Skip to content

Molecule Clustering


Overview

Molecule clustering is a three-step process:

  1. Generate a fingerprint for each molecule OR start with a pre-existing list of fingerprints
  2. Create a similarity matrix using these fingerprints
  3. Group molecules based on the similarity matrix

The ClusteringEngine class manages these steps.


Basic Use (from_preset)

For most applications, you can use the "recommended" settings for clustering.

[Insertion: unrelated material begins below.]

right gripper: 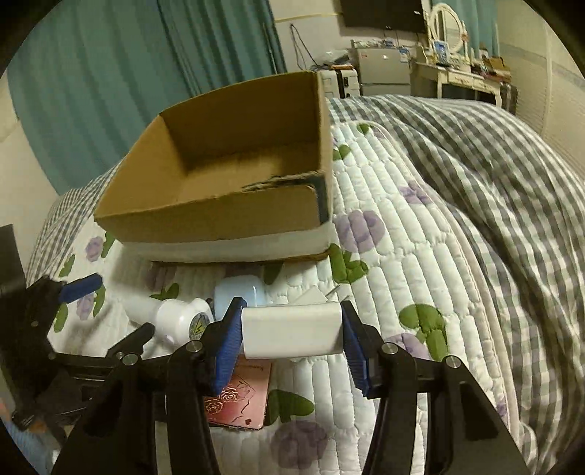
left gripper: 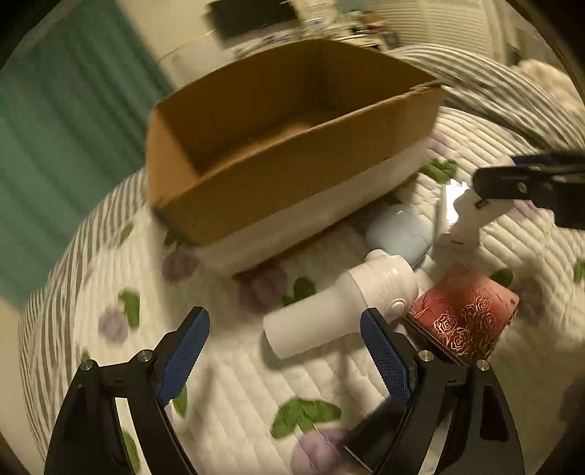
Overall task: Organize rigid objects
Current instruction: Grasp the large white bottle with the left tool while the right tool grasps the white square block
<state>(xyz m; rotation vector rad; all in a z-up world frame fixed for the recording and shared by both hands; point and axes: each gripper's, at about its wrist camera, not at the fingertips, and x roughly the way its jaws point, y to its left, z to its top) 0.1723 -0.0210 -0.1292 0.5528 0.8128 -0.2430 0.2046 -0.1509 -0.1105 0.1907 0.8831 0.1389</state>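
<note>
An open cardboard box (left gripper: pixel 278 171) sits on the quilted bed; it also shows in the right wrist view (right gripper: pixel 219 219). In front of it lie a white bottle-shaped device (left gripper: pixel 340 307), a pale blue rounded case (left gripper: pixel 398 234) and a red rose-patterned box (left gripper: pixel 464 314). My left gripper (left gripper: pixel 285 350) is open, low over the quilt, its right finger beside the white device. My right gripper (right gripper: pixel 290 334) is shut on a white rectangular block (right gripper: pixel 292 334), held above the red box (right gripper: pixel 237 402); it shows at the right of the left view (left gripper: pixel 512 190).
The bed has a floral quilt (right gripper: pixel 402 274) and a checked grey duvet (right gripper: pixel 493 182) bunched at the right. Teal curtains (right gripper: pixel 109 73) hang behind the box. A dresser with a mirror (right gripper: pixel 446 25) stands far back.
</note>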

These are stored in the ClusteringEngine.from_preset method.

Presets are named using the format [clustering method]-[similarity method]-[fingerprint method]. Currently, we offer the following preset:

  • butina-tanimoto-morgan

Here's an example of clustering using default settings:

from simmate.toolkit.clustering import ClusteringEngine

clusters = ClusteringEngine.from_preset(
    molecules=[...],  // should be a list of Molecule objects
    preset="butina-tanimoto-morgan",
)

Tip

If you wish to customize parameters for clustering/similarity/fingerprint, consider using the "advanced" API below.


Advanced Use

For full control over molecule clustering, you need to select your methods & parameters. This process uses the same base classes as the preset butina-tanimoto-morgan.

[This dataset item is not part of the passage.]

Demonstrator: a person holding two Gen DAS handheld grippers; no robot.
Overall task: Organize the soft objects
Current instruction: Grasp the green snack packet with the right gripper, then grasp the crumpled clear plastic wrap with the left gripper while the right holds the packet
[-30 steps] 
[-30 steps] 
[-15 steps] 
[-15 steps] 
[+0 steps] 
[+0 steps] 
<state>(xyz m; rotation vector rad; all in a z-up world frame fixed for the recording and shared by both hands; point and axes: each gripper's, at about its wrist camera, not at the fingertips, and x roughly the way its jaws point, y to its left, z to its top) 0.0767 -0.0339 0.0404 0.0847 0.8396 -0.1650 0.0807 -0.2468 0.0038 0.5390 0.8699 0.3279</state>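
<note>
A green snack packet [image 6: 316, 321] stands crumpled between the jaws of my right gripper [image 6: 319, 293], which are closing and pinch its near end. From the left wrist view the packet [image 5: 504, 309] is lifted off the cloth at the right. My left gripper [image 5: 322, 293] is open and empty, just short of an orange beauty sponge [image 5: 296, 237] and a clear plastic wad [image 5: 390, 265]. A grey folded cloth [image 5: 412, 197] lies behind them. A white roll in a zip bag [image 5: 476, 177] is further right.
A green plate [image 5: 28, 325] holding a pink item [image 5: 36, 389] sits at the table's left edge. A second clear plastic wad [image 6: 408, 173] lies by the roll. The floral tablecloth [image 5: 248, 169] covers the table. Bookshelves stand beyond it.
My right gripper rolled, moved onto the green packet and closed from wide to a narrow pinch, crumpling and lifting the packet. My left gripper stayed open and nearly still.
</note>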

1. Choose fingerprint method

Select any fingerprint method from the simmate.toolkit.featurizers module. You can also select any kwargs that the featurizer's featurize_many method accepts. Refer to the Featurizers section for all available featurizers and their kwarg options.

Example:

from simmate.toolkit.featurizers import MorganFingerprint

featurizer_kwargs = dict(
    radius=4,
    nbits=2048,
    parallel=True,
)

2. Choose similarity metric

Select any similarity metric from the simmate.toolkit.similarity module. You can also select any kwargs that the similarity's get_similarity_matrix method accepts. Refer to the Fingerprint Similarities/Distances section for all available similarity metrics and their kwarg options.

Example:

from simmate.toolkit.similarity import Tanimoto

similarity_engine_kwargs = dict(
    parallel=True,
)

3. Choose clustering method

Select any clustering method from the simmate.toolkit.clustering module. You can also select any kwargs that cluster_fingerprints method accepts. Currently, we support the following clustering method:

  • Butina

Example:

from simmate.toolkit.featurizers import Butina

clustering_kwargs = dict(
    similarity_cutoff=0.50,
    reorder_after_new_cluster=True,
    progress_bar=True,
    flat_output=True,
)

Note

All clustering methods have a cluster_molecules and a cluster_fingerprints method. These methods are what we will be calling in our final scripts (below).

4. Final script

Now that we have everything selected, let's put it together:

from simmate.toolkit.clustering import Butina
from simmate.toolkit.featurizers import MorganFingerprint
from simmate.toolkit.similarity import Tanimoto

clusters = Butina.cluster_molecules(
    molecules=[...],  // should be a list of Molecule objects
    featurizer=MorganFingerprint,
    featurizer_kwargs = dict(
        radius=4,
        nbits=2048,
        parallel=True,
    ),
    similarity_engine=Tanimoto,
    similarity_engine_kwargs = dict(
        parallel=True,
    ),
    similarity_cutoff=0.50,
    reorder_after_new_cluster=True,
    progress_bar=True,
    flat_output=True,
)

EXTRA: Starting from fingerprints

If you already have fingerprints and want to use those instead of Molecule objects, you can skip STEP 1 and replace cluster_molecules with the cluster_fingerprints method:

from simmate.toolkit.clustering import Butina
from simmate.toolkit.featurizers import MorganFingerprint
from simmate.toolkit.similarity import Tanimoto

clusters = Butina.cluster_molecules(
    fingerprints=[...],  // should be a list of fingerprints (1D array of floats)
    similarity_engine=Tanimoto,
    similarity_engine_kwargs = dict(
        parallel=True,
    ),
    similarity_cutoff=0.50,
    reorder_after_new_cluster=True,
    progress_bar=True,
    flat_output=True,
)

Adding a New Clustering Method

Standard Method

All clustering methods must:

  1. Inherit from the ClusteringEngine base class
  2. Define a cluster_similarity_matrix method (can be a @classmethod or @staticmethod) that accepts the similarity_matrix as a kwarg.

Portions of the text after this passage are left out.